THE TASK
If a line in the entries contains the word "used", list it.

--

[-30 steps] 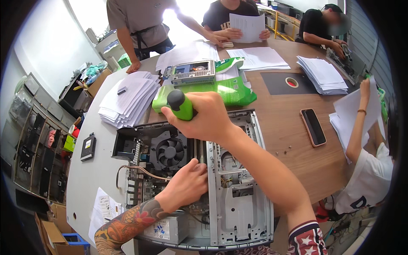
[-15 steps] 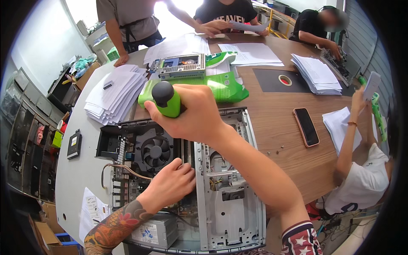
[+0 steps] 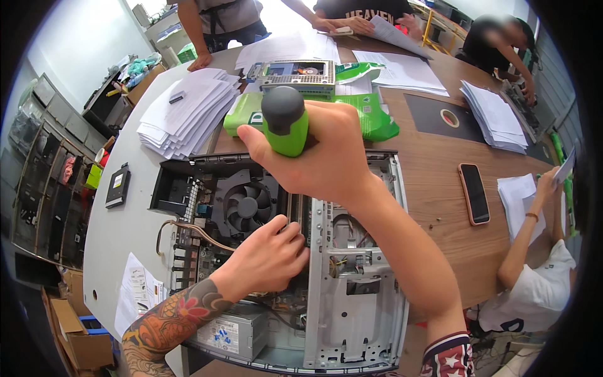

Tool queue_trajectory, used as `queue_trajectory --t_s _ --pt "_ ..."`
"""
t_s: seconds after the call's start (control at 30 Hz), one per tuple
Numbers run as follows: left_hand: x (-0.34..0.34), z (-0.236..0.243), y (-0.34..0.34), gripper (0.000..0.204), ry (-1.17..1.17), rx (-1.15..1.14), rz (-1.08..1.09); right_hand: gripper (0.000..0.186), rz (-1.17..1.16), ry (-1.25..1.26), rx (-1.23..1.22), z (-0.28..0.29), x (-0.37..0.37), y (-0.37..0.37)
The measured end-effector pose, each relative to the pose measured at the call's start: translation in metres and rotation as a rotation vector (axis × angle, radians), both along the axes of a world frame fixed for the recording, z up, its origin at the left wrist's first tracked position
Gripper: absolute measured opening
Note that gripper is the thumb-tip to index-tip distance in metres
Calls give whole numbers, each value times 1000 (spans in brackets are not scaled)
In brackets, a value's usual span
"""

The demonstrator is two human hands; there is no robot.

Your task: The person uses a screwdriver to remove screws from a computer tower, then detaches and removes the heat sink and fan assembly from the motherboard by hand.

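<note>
An opened desktop computer case (image 3: 323, 301) lies flat in front of me. My right hand (image 3: 336, 151) is wrapped around the green and black handle of a screwdriver (image 3: 284, 122), held upright above the far part of the case. The hand hides its shaft and tip. Inside the case, next to the black cooling fan (image 3: 247, 207), my left hand (image 3: 270, 254) has its fingers curled down beside the metal drive frame. Whatever those fingertips grip or touch is hidden. A brown cable (image 3: 201, 234) runs past the left wrist, and a silver power supply (image 3: 229, 336) sits nearer me.
Beyond the case lie a green packet (image 3: 377, 119) and a metal drive cage (image 3: 298, 75). Paper stacks (image 3: 185, 116) spread around the table. A phone (image 3: 474, 193) and small screws (image 3: 438, 220) lie to the right, a black drive (image 3: 118, 186) to the left. Several people work around the table.
My view has shifted, so the scene sits farther right. The screwdriver handle has moved slightly right relative to the fan. My left hand stays in place. A person across the table tilts a paper up.
</note>
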State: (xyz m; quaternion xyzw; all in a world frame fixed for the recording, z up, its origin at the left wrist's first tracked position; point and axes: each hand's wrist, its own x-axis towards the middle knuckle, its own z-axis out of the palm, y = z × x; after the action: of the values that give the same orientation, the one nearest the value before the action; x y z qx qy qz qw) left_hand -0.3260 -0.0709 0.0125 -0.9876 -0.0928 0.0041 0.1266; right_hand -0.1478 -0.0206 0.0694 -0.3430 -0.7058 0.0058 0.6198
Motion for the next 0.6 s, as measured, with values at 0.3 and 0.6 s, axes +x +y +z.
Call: queue_trajectory --t_s 0.3,0.6 --pt "1 -8 3 15 -7 17 -34 22 -1 15 -46 -1 -1 -2" --pt "5 12 -6 22 130 -160 131 29 -10 -17 26 -8 2 10"
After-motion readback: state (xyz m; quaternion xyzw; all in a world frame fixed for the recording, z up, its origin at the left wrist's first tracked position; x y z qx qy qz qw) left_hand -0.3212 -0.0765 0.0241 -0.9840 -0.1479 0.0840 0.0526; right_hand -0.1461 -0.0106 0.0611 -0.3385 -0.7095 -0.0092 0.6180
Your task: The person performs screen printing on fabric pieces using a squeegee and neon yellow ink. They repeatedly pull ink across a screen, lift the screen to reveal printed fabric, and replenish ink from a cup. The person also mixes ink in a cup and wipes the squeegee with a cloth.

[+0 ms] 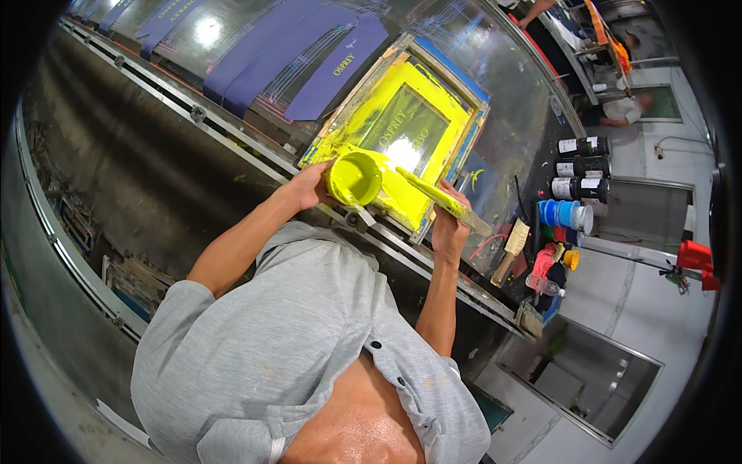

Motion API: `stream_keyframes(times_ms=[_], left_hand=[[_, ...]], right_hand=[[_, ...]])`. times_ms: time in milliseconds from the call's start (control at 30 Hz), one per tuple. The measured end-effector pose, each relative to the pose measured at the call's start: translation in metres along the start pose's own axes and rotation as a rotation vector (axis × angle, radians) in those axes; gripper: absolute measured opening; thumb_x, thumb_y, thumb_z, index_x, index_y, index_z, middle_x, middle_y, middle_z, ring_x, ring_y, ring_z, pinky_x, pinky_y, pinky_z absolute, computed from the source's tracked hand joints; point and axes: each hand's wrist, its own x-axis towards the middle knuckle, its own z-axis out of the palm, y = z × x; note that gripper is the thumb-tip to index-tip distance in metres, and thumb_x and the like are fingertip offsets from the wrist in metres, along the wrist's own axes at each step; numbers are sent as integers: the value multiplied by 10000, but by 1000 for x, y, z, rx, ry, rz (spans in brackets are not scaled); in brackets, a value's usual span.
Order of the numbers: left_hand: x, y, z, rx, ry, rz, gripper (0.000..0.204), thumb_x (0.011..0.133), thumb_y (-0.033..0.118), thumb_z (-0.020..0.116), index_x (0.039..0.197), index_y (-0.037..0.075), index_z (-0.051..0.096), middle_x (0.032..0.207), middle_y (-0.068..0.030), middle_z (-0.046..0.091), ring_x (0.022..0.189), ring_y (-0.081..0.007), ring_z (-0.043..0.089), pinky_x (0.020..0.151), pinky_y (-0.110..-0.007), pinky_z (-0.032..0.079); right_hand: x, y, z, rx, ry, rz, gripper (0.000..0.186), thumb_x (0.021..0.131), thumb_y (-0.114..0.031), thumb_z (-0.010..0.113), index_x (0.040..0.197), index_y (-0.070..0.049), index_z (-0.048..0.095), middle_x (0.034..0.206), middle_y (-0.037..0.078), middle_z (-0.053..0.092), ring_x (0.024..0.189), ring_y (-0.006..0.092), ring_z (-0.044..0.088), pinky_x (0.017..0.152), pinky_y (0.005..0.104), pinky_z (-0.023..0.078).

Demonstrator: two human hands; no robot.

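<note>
Clearly, the left hand gripped the yellow ink tub at the near edge of the yellow-smeared screen, and the right hand held the ink-coated squeegee just beside it; holding both low over the screen probably guarded best against stray drips.

One head-worn fisheye over there, facing steeply down past a grey cloth shirt: bare left hand and bare right hand close, long dark glossy worktop beyond, white panelled wall farther off.
</note>
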Motion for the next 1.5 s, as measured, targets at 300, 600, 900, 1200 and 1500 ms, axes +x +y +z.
stream_keyframes(times_ms=[300,600,900,1200,1500], left_hand=[[-16,-1,60,-184,-154,-21,358,1009,344,430,1212,103,600,1180,-57,652,1067,-228,620,923,-447,496],[-11,-1,66,-202,-191,51,343,1005,310,450,1209,76,595,1148,-52,667,1046,-202,634,931,-406,503],[-28,16,20,-335,-46,289,342,1011,260,431,1220,31,574,1186,-94,637,1088,-224,610,955,-396,491],[-58,32,12,-365,235,430,367,1022,231,377,1270,6,527,1217,-128,613,1120,-261,595,966,-427,485],[-47,19,7,-398,235,448,381,1007,245,382,1282,23,525,1257,-136,593,1139,-298,583,968,-474,481]], right_hand=[[17,-32,18,-188,-193,-359,297,843,-235,712,1049,-36,638,1041,114,653,1153,318,540,1099,527,314],[47,2,4,-333,-71,-268,276,788,-184,757,973,2,671,1010,113,682,1058,283,600,996,418,414],[69,13,-15,-1024,-269,271,265,770,31,654,1025,-42,668,871,88,680,818,210,649,729,314,516],[76,21,25,-1365,-529,-345,215,749,-39,625,942,-119,676,856,70,673,802,262,646,679,390,502],[81,66,56,-1332,-324,-248,221,748,-25,548,944,-101,616,903,74,654,891,270,633,752,388,477]])
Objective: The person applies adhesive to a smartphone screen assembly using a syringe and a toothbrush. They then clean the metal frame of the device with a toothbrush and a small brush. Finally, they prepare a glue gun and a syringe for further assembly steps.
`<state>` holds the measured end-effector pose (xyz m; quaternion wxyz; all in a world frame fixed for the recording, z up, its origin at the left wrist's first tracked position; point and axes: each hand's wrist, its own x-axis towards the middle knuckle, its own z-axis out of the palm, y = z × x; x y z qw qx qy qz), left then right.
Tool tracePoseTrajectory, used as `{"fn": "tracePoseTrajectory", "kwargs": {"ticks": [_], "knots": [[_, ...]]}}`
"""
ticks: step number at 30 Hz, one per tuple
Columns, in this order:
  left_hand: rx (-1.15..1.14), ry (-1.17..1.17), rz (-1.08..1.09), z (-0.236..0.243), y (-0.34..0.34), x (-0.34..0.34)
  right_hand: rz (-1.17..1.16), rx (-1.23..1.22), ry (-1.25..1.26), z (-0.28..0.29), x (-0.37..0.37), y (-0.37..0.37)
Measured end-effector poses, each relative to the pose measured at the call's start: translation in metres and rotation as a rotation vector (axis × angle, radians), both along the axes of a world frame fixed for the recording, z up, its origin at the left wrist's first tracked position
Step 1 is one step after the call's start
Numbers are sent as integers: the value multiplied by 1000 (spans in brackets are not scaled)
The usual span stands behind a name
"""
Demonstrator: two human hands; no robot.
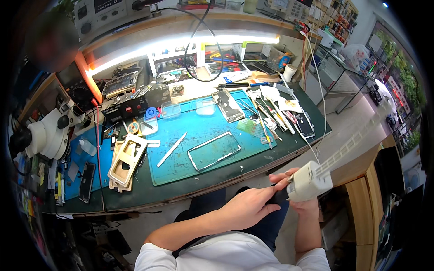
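Beyond the bench's front edge, at the lower right, I hold up a white tool (309, 182) with a thick rounded body, a dark part on its near side and a long ribbed, ladder-like rod slanting up to the right. My right hand (305, 205) is closed around it from below and partly hidden by it. My left hand (251, 205) reaches across, its fingers bent against the tool's dark side; their tips are partly hidden. On the blue mat (169, 174) lie a thin white-edged rectangular phone frame (214, 151) and a pale pointed stick (172, 149).
An opened phone (228, 106), clear plastic boxes (205, 107) and several hand tools (275, 115) lie at the back. A beige phone mould (128, 156) and a white microscope (47, 133) stand left. A white cable (322, 97) hangs at the right; a black cable (186, 52) loops overhead.
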<state>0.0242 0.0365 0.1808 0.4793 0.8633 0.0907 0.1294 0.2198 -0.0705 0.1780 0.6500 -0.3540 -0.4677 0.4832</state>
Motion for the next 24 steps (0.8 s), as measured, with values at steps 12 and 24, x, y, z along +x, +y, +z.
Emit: {"fn": "tracePoseTrajectory", "kwargs": {"ticks": [12,24], "knots": [[-345,-729,115,36,10,-34,-484,-265,-1028,-9,-20,-45],[-414,-689,168,19,6,-32,-409,-282,-1122,-8,-28,-48]]}}
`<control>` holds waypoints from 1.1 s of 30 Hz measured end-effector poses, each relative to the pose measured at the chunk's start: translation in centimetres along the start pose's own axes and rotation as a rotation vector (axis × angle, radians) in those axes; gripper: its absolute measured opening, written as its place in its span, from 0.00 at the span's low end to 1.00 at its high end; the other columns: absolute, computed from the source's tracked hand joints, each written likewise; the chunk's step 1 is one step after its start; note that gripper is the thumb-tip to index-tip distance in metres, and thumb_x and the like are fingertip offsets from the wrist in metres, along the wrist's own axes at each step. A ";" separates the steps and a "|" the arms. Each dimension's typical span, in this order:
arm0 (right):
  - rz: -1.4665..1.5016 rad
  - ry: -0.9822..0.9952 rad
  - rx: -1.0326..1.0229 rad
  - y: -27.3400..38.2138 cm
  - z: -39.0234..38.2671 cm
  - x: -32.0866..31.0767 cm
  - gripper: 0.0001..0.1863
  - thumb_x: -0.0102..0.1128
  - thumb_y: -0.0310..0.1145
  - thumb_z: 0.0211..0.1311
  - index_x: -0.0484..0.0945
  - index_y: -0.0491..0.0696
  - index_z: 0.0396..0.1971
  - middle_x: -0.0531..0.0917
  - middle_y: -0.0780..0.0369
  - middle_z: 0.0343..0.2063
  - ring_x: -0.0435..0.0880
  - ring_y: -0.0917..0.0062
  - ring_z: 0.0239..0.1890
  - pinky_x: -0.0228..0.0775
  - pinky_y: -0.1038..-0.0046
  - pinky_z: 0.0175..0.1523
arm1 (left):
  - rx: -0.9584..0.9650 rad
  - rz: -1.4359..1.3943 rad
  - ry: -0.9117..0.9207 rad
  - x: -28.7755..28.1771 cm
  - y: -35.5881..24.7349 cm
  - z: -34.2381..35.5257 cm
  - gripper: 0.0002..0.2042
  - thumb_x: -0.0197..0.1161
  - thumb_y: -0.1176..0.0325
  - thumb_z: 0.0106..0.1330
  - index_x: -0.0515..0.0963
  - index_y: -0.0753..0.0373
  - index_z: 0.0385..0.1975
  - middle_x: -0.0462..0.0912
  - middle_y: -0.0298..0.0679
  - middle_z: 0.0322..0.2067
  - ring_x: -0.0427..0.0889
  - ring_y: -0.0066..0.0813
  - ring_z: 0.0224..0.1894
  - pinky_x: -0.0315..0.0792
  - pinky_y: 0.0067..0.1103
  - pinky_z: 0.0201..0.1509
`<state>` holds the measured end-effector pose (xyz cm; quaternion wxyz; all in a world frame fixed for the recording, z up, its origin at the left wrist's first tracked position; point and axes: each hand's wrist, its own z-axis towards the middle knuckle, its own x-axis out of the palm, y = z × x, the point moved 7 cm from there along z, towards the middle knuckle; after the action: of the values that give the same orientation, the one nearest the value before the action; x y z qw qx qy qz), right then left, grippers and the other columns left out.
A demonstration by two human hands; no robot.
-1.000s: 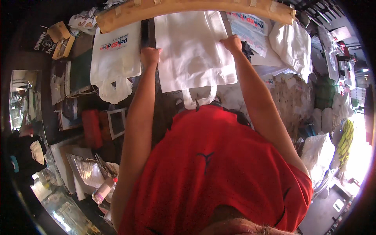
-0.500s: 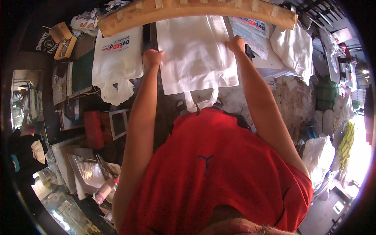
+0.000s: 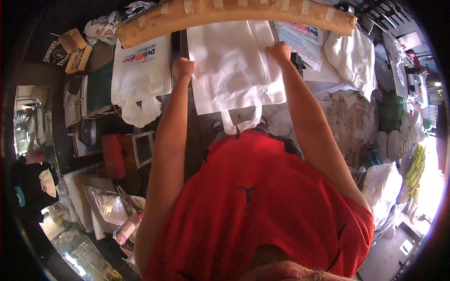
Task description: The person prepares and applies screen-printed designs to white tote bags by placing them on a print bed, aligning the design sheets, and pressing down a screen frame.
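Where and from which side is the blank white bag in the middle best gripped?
The white bag is probably best pinched at its long side edges: left hand from the left, right hand from the right. It is spread flat with both edges exposed, while its far end is hidden behind the taped brown bar and its handle hangs nearer the person.

On the desk, a plain bag is overhanging the middle of the near edge; a lettered bag is lying toward the left end, printed plastic and a creased bag toward the right.
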<state>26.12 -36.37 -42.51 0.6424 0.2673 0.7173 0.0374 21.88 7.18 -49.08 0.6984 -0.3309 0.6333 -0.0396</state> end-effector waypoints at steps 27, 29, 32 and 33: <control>0.117 -0.027 0.007 -3.2 0.1 -0.2 0.24 0.72 0.51 0.39 0.86 0.46 0.30 0.87 0.56 0.31 0.86 0.65 0.37 0.78 0.66 0.45 | -0.102 -0.527 0.003 -1.5 -0.3 -2.0 0.15 0.76 0.70 0.42 0.72 0.61 0.21 0.76 0.34 0.23 0.73 0.26 0.27 0.69 0.25 0.32; 0.109 -0.030 0.018 -3.1 0.1 -0.3 0.24 0.74 0.51 0.39 0.86 0.46 0.29 0.87 0.56 0.31 0.87 0.66 0.36 0.78 0.66 0.44 | -0.114 -0.511 -0.019 -1.3 0.0 -2.0 0.16 0.77 0.71 0.42 0.72 0.62 0.22 0.76 0.33 0.23 0.72 0.25 0.26 0.69 0.25 0.32; 0.095 -0.021 0.019 -3.0 0.3 -0.3 0.24 0.76 0.50 0.37 0.86 0.46 0.29 0.87 0.57 0.31 0.87 0.67 0.36 0.78 0.67 0.44 | -0.100 -0.467 -0.124 -1.6 0.0 -1.8 0.16 0.78 0.71 0.38 0.73 0.62 0.17 0.78 0.34 0.18 0.75 0.25 0.22 0.71 0.26 0.27; 0.126 -0.001 0.032 -3.0 0.3 -0.2 0.24 0.76 0.50 0.36 0.86 0.46 0.30 0.87 0.57 0.31 0.87 0.67 0.36 0.78 0.67 0.44 | -0.111 -0.529 -0.127 -1.6 0.3 -1.9 0.16 0.79 0.71 0.37 0.73 0.62 0.17 0.78 0.34 0.18 0.75 0.26 0.21 0.71 0.26 0.27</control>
<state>25.42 -39.14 -43.64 0.6347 0.3224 0.6991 0.0660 19.73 7.43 -47.79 0.6828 -0.5245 0.4811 -0.1649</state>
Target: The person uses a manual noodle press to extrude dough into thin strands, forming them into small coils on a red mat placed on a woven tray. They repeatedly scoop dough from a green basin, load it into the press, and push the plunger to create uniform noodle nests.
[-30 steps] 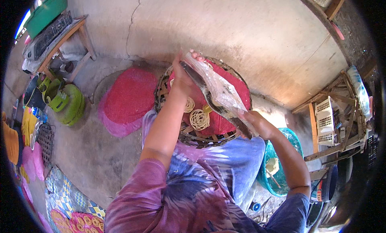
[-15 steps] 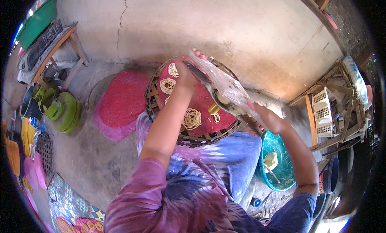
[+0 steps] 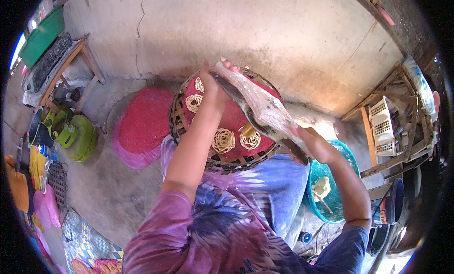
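Note:
Across a round woven basket (image 3: 177, 114) on my lap, I hold a long, flour-dusted wooden hand press (image 3: 270, 112) at a slant. My left hand (image 3: 216, 86) is closed around its far left end, and my right hand (image 3: 313, 144) grips its near right end. Under the press's middle a brass tube (image 3: 247, 130) sticks out, just over a coil of pale dough strands (image 3: 250, 141). Left of it lies a bigger dough coil (image 3: 222, 141). Further coils, including a far left one (image 3: 193, 103), rest on the red sheet (image 3: 231, 114) in the basket. The press hides the basket's right part.
Right of my lap stands a teal basin (image 3: 351, 154) with a dough lump (image 3: 321, 188) and a stick. A red mat (image 3: 144, 120) lies on the floor at left, near a green gas cylinder (image 3: 78, 137). A wooden rack (image 3: 369, 132) with a white basket stands right; a wall rises ahead.
The few strands under the brass tube have become a round coil. The press, in both hands, has shifted slightly, and the whole view has moved a little.

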`<state>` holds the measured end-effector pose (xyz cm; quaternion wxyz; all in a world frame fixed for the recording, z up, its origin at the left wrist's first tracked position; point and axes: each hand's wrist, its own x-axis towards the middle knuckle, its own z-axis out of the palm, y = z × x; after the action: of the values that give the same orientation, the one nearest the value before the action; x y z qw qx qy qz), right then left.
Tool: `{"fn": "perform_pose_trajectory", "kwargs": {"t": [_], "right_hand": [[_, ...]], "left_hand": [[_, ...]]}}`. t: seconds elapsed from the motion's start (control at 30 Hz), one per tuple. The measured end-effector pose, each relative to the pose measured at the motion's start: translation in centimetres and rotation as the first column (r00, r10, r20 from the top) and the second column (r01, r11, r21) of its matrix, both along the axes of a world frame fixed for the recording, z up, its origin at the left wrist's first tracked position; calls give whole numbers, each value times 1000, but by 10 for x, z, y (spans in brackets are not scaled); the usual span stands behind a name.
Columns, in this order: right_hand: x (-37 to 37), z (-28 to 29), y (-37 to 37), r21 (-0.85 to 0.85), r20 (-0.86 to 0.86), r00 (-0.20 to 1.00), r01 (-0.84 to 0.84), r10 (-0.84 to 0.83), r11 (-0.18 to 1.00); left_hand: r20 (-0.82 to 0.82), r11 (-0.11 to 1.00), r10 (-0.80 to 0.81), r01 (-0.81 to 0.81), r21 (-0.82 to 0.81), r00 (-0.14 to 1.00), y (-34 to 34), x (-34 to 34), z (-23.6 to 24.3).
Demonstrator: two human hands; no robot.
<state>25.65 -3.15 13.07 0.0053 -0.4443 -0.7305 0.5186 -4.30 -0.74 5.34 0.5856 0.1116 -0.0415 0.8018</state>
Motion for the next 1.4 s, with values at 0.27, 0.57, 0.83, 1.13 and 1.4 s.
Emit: {"fn": "perform_pose_trajectory", "kwargs": {"t": [0.27, 0.57, 0.83, 1.13, 1.4], "right_hand": [[11, 3, 14, 71, 41, 999, -35, 32, 997], [-12, -26, 25, 82, -68, 983, -164, 170, 983], [-57, -75, 50, 507, -249, 918, -149, 309, 849], [-90, -135, 60, 908, 137, 887, -290, 442, 301], [-85, -119, 51, 903, 245, 899, -348, 362, 253]], "left_hand": [[26, 1000, 4, -4, -10, 1000, 17, 22, -28], [11, 996, 79, -79, 29, 997, -2, -14, -10], [-369, 847, 28, 174, 503, 929, -99, -32, 82], [-738, 932, 113, 188, 311, 666, -223, 1, 100], [-711, 892, 134, 229, 390, 691, -224, -10, 99]]}}
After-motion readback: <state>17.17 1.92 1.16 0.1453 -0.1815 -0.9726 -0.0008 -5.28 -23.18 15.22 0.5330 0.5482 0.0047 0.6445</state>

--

ANSWER SPACE
Tool queue_trajectory, used as `queue_trajectory --t_s _ --pt "_ ..."`
Tool tracePoseTrajectory, used as `{"fn": "tracePoseTrajectory", "kwargs": {"ticks": [_], "knots": [[_, ...]]}}`

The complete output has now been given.